::: Information shown :::
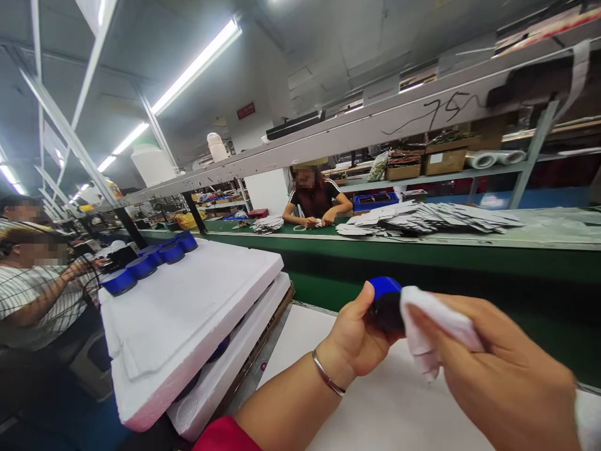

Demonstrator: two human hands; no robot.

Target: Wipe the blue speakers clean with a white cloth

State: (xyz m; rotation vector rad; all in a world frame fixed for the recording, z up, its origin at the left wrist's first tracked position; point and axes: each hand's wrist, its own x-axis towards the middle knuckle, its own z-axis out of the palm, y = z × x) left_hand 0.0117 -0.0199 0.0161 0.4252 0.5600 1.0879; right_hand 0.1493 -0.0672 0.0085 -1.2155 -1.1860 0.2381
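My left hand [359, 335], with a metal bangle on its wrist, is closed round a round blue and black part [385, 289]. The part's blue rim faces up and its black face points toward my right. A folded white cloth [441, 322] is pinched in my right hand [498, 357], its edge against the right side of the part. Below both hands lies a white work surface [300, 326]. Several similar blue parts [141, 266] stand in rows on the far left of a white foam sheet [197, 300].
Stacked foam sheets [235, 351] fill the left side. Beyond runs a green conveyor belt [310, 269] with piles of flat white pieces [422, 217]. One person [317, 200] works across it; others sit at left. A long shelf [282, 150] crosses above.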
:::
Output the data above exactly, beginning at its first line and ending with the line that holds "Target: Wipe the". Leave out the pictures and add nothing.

Finished task:
Demonstrator: two human hands; no robot.

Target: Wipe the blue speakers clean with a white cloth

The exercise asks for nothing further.